Wealthy, mountainous, lush with greenery, with cattle wandering high pastures, it’s hardly surprising that people like to call the Valley ‘Little Switzerland’. It certainly has a distinctly Swiss feel to it. That can even take the form of a degree of self-satisfaction, not entirely unjustified since, like the Swiss, the Aranese have quite a lot to be satisfied about. 

In common with the Swiss, they pride themselves on their track record of helping refugees. During the Second World War, when official Spanish policy under the dictator Franco, was to hand back escaping Jews, resistance fighters or Allied prisoners of war to the tender care of the Nazi occupation authorities in France, it seems that many individual Aranese, if they could get hold of those escapees before the authorities caught them, helped pass them on to safe escape networks. 

As the descendant of a family that lost a lot of people in the Holocaust, I warmed to those stories. And that made it all the more pleasurable to visit a splendid place where water bursts out of the ground, in a series of waterfalls, to flow down into the river Joeu, which later joins the Garonne on its way to France.

The waterfalls at Uelhs deth Joeu
The water surging to the surface after 4 km underground
That water comes from the melting snows of the Aneto, the highest mountain in the Pyrenees, still snow-capped in the summer. The water then seeps into the ground, and flows through dark channels for four kilometres, before it breaks out to the surface again. 

In this July with its record-breaking temperatures, walking up there was hard work, but it was worth it. It’s spectacular to see the water forcing its way out of the ground and falling, white-crested, into the river below.

And what was the icing on the cake of this splendid sight? The name of the river, the Joeu, means the Jew, in Aranese. And the place of the falls? Uelhs deth Joeu. The eyes of the Jew.

Boringly, some authorities – in my view, the less authoritative kind – like to claim that the name means ‘the eyes of Jupiter’ or even ‘the eyes of the Devil’. That only reminds me of one of my favourite Jewish stories.

It’s about a Jew, Shlomo, who attends a Catholic Mass with his Irish friend, Seamus. 
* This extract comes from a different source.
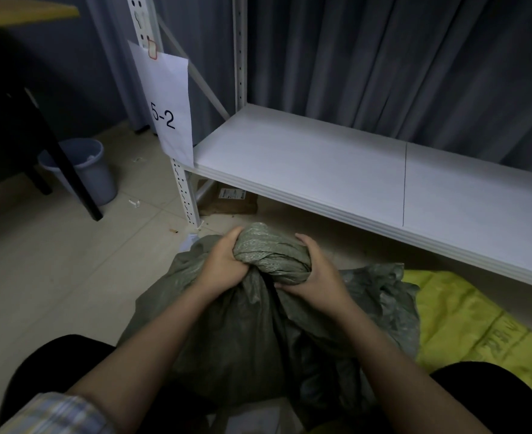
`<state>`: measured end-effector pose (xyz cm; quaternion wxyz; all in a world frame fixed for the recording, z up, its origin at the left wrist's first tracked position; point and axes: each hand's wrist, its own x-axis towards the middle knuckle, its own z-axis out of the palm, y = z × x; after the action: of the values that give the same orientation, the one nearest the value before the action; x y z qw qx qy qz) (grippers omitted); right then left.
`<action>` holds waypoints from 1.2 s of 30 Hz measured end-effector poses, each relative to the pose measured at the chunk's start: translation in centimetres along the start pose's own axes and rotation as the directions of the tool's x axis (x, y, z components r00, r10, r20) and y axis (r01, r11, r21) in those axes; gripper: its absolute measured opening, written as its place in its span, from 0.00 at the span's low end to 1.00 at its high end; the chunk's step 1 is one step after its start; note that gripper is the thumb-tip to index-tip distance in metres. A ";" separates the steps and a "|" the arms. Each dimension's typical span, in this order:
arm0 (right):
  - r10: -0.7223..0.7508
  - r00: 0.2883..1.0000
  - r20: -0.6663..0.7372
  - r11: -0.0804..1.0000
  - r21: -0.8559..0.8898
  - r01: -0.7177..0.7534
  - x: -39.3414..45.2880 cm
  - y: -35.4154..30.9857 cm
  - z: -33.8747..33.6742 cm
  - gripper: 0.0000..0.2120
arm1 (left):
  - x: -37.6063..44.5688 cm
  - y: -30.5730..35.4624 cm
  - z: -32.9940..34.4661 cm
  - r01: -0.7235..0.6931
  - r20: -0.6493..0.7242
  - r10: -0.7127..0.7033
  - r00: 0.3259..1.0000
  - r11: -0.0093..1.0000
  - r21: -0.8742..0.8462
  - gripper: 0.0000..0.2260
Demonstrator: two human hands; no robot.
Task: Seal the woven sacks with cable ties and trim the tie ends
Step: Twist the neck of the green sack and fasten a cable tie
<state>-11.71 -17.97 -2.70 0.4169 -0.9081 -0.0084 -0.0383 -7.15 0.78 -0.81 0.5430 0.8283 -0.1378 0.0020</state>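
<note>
- Green woven sack [242, 333]: on the floor between the knees, just in front of the low white shelf [336, 170]; mouth gathered into a bunched neck [271, 255] held up between both hands.
- Left hand [224, 264]: grip clenched round the left side of the neck, thumb over the top of the bunch.
- Right hand [318, 274]: grip clenched round the right side and underside of the neck, fingers curled beneath the fold.
- Step in hand, by judgement: gathering and twisting the mouth shut ahead of tying. Best done by squeezing the folds tight, twisting to a narrow throat, then holding with one hand so the other is free to fetch a tie.
- No cable tie or cutter in sight; cannot tell where these lie.
- Risk, by judgement: stiff weave springing open if either grip loosens.
- Count, left to right: one grey bin [83, 170]; one paper label marked 5-2 [167, 104]; one green sack; two hands; one yellow sack [465, 317] lying flat on the floor at right, partly under the shelf.
</note>
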 end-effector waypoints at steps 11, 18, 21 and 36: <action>0.066 0.997 0.050 0.880 0.468 -0.082 0.3 -1.7 3.9 0.31 | 0.2 0.3 0.4 0.133 -0.172 -0.157 0.973 0.981 -0.142 0.15; 0.114 0.977 0.182 0.970 0.191 -0.149 0.8 -0.5 1.7 0.56 | 0.7 0.1 -0.3 0.140 -0.195 -0.181 0.964 0.969 -0.205 0.15; 0.139 0.960 0.243 0.973 0.149 -0.178 0.6 -0.6 2.0 0.57 | 0.6 0.1 -0.1 0.139 -0.195 -0.207 0.959 0.939 -0.315 0.14; 0.130 0.986 0.107 0.957 0.248 -0.153 1.8 -4.0 10.7 0.52 | 1.2 -0.3 -1.8 0.190 0.059 -0.182 0.982 0.965 -0.180 0.17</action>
<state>-9.48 -7.22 -6.48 0.5313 -0.8459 0.0333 0.0338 -5.64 2.29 -0.19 0.6124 0.7835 -0.0705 -0.0789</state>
A few minutes in, a little bell rings, and a collecting plate comes around. Seamus puts in a five euro note and Shlomo does the same. A little while later, there’s another ring on the bell and another collecting plate. Seamus puts in a second five euro note, but Shlomo doesn’t have another, so he puts in a twenty. When the bell rings a third time, he doesn’t have a twenty left and has to put in a fifty.
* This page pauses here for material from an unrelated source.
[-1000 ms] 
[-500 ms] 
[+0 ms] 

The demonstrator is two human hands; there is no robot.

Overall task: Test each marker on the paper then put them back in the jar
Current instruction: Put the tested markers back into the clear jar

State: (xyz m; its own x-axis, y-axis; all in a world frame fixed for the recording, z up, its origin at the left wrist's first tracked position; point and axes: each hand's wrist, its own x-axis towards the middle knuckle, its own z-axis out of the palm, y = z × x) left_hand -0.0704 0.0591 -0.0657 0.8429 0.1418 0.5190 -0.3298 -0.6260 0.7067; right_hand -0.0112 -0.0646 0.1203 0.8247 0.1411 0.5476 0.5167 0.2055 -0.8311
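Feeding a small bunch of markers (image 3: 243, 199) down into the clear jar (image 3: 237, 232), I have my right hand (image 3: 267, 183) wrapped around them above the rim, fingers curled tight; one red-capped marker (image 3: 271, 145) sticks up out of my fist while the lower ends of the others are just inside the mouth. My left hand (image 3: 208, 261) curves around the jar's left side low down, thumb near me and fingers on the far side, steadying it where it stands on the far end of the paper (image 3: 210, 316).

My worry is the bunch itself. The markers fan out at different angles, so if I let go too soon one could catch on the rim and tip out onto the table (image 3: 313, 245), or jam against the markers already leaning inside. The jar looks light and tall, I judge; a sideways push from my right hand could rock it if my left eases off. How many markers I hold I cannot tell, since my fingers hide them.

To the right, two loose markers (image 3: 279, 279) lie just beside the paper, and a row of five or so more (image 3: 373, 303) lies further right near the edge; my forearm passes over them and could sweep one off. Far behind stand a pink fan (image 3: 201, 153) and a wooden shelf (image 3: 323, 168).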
At the end of the Mass, Seamus asks Shlomo, now 75 Euros lighter, what he thinks.

“Very interesting,” he says, “but I’d like to ask your priest a few questions, if that’s OK with him.”

“I’m sure it is.”

Seamus explains to the priest that Shlomo’s not of their faith but would like to ask some questions.
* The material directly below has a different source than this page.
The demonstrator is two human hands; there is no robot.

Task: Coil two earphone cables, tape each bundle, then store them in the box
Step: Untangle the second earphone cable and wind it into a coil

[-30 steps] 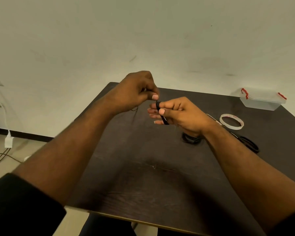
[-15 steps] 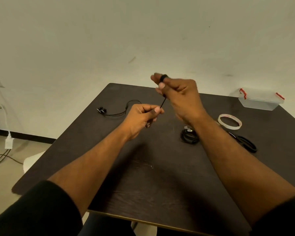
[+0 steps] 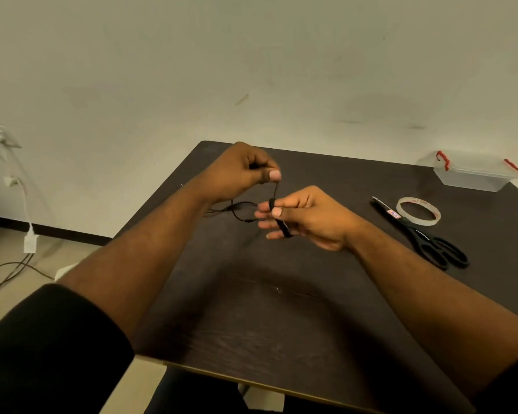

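Head view: above the matte dark wooden table [image 3: 281, 324], the right hand [image 3: 308, 218] holds thin black earphone cable [image 3: 278, 222] looped round its straight fingers, thumb pinning it; the left hand [image 3: 245, 171] pinches the loose strand at eleven o'clock. At two o'clock lie a translucent tape ring [image 3: 418, 211], black scissors [image 3: 431, 240] and a clear plastic box [image 3: 473, 176] with red clips.

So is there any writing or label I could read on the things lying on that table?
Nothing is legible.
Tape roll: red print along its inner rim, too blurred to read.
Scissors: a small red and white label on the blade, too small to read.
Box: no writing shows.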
“By all means,” Father Donnelly replies.

“That Jesus,” says Shlomo, “wasn’t he a Jew?”

“Why, yes, a good God-fearing Jew all his life.”

“And those disciples, weren’t they Jews too?”

“Why, to be sure they were.”

Shlomo shakes his head and smiles wryly. 

“We started a business like that, and let it get out of our control?”

Well, we’re not letting our Aranese falls out of our control. Eyes of Jupiter? Eyes of the Devil? Forget it.

Eyes of the Jew they are, and eyes of the Jew they’ll remain.